── SUPPLIED DATA ──
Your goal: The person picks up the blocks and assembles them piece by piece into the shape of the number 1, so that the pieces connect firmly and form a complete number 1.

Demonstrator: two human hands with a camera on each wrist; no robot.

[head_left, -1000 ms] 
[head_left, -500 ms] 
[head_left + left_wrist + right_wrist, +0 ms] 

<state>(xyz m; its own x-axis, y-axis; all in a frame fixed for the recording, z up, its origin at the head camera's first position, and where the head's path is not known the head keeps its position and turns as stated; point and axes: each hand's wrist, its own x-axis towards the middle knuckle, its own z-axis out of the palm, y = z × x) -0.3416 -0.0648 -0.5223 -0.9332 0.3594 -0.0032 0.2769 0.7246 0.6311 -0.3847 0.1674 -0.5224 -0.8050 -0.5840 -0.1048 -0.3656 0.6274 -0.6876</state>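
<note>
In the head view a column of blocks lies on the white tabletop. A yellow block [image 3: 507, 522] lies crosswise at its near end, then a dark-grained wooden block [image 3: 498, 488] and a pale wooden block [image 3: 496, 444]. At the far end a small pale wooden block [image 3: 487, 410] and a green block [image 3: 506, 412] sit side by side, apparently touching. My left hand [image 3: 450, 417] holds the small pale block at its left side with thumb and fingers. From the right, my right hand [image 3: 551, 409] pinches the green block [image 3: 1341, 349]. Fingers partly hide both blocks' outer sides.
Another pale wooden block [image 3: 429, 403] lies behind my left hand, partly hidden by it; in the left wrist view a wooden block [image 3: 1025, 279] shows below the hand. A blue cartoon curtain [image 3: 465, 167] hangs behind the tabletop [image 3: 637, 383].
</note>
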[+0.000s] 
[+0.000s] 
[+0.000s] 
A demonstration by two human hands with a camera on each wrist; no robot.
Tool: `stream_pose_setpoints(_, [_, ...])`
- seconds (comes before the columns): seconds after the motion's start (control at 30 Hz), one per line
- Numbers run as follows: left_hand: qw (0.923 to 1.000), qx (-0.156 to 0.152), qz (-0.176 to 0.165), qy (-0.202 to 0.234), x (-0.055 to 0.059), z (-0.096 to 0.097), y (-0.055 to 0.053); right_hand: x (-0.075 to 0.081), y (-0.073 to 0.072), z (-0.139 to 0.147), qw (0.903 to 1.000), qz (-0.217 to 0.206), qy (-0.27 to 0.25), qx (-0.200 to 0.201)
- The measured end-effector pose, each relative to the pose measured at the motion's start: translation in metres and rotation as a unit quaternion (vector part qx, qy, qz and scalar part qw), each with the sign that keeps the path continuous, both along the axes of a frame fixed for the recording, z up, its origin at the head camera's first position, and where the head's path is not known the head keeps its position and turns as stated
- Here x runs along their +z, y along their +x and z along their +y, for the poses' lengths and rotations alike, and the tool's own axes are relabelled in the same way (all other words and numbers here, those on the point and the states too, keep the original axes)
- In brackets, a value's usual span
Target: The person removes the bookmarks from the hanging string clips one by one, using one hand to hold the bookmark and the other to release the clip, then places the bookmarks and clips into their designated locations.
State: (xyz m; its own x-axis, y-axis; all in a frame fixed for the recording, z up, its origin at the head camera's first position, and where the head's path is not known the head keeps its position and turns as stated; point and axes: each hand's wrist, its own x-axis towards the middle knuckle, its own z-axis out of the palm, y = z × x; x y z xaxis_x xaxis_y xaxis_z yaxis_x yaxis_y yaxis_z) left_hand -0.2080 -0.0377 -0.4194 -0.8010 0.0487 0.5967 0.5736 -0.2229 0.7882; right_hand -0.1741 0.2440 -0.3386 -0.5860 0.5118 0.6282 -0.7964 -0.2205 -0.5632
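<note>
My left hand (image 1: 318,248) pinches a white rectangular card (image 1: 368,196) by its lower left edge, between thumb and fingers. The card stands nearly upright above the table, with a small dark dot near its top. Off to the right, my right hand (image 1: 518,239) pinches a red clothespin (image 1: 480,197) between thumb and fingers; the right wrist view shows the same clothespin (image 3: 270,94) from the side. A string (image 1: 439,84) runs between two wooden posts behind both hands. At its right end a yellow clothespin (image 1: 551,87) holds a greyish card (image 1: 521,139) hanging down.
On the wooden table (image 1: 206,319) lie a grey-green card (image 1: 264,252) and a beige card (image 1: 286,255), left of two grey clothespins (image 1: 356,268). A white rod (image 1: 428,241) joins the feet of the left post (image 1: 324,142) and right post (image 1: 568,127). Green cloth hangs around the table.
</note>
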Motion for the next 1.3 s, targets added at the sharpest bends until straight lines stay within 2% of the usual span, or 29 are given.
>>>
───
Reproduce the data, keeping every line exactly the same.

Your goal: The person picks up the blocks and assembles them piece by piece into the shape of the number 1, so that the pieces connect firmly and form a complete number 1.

Demonstrator: two human hands with a camera on each wrist; no robot.

[head_left, -1000 ms] 
[head_left, -500 ms] 
[head_left + left_wrist + right_wrist, +0 ms] 

<state>(xyz m; its own x-axis, y-axis; all in a frame fixed for the recording, z up, its origin at the head camera's first position, and where the head's path is not known the head keeps its position and turns as stated; point and axes: each hand's wrist, its own x-axis towards the middle knuckle, its own z-axis out of the palm, y = z × x) -0.3416 -0.0648 -0.5223 -0.9332 0.3594 -0.0032 0.2769 0.7246 0.6311 -0.3847 0.1674 -0.5224 -0.8050 -0.5840 -0.1048 -0.3656 0.6274 -0.6876</state>
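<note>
In the head view a column of blocks lies on the white tabletop. A yellow block [image 3: 507, 522] lies crosswise at its near end, then a dark-grained wooden block [image 3: 498, 488] and a pale wooden block [image 3: 496, 444]. At the far end a small pale wooden block [image 3: 487, 410] and a green block [image 3: 506, 412] sit side by side, apparently touching. My left hand [image 3: 450, 417] holds the small pale block at its left side with thumb and fingers. From the right, my right hand [image 3: 551, 409] pinches the green block [image 3: 1341, 349]. Fingers partly hide both blocks' outer sides.
Another pale wooden block [image 3: 429, 403] lies behind my left hand, partly hidden by it; in the left wrist view a wooden block [image 3: 1025, 279] shows below the hand. A blue cartoon curtain [image 3: 465, 167] hangs behind the tabletop [image 3: 637, 383].
</note>
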[+0.000s] 
[+0.000s] 
[+0.000s] 
A demonstration by two human hands with a camera on each wrist; no robot.
Tool: `stream_pose_setpoints(_, [_, ...])`
- seconds (comes before the columns): seconds after the motion's start (control at 30 Hz), one per line
- Numbers run as follows: left_hand: qw (0.923 to 1.000), qx (-0.156 to 0.152), qz (-0.176 to 0.165), qy (-0.202 to 0.234), x (-0.055 to 0.059), z (-0.096 to 0.097), y (-0.055 to 0.053); right_hand: x (-0.075 to 0.081), y (-0.073 to 0.072), z (-0.139 to 0.147), qw (0.903 to 1.000), qz (-0.217 to 0.206), qy (-0.27 to 0.25), qx (-0.200 to 0.201)
- The measured end-effector pose, each relative to the pose measured at the motion's start: translation in metres and rotation as a unit quaternion (vector part qx, qy, qz and scalar part qw), each with the sign that keeps the path continuous, both along the axes of a frame fixed for the recording, z up, its origin at the head camera's first position, and where the head's path is not known the head keeps its position and turns as stated
- Here x runs along their +z, y along their +x and z along their +y, for the poses' lengths and rotations alike, and the tool's own axes are relabelled in the same way (all other words and numbers here, those on the point and the states too, keep the original axes)
- In brackets, a value's usual span
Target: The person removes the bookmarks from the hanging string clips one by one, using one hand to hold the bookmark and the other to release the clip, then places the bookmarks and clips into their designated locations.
State: (xyz m; its own x-axis, y-axis; all in a frame fixed for the recording, z up, its origin at the head camera's first position, and where the head's path is not known the head keeps its position and turns as stated; point and axes: each hand's wrist, its own x-axis towards the middle knuckle, its own z-axis out of the palm, y = z × x; x y z xaxis_x xaxis_y xaxis_z yaxis_x yaxis_y yaxis_z) left_hand -0.2080 -0.0377 -0.4194 -0.8010 0.0487 0.5967 0.5736 -0.2229 0.7882; right_hand -0.1741 0.2440 -0.3386 -0.5860 0.5118 0.6282 -0.7964 -0.2205 -0.5632
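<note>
My left hand (image 1: 318,248) pinches a white rectangular card (image 1: 368,196) by its lower left edge, between thumb and fingers. The card stands nearly upright above the table, with a small dark dot near its top. Off to the right, my right hand (image 1: 518,239) pinches a red clothespin (image 1: 480,197) between thumb and fingers; the right wrist view shows the same clothespin (image 3: 270,94) from the side. A string (image 1: 439,84) runs between two wooden posts behind both hands. At its right end a yellow clothespin (image 1: 551,87) holds a greyish card (image 1: 521,139) hanging down.
On the wooden table (image 1: 206,319) lie a grey-green card (image 1: 264,252) and a beige card (image 1: 286,255), left of two grey clothespins (image 1: 356,268). A white rod (image 1: 428,241) joins the feet of the left post (image 1: 324,142) and right post (image 1: 568,127). Green cloth hangs around the table.
</note>
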Motion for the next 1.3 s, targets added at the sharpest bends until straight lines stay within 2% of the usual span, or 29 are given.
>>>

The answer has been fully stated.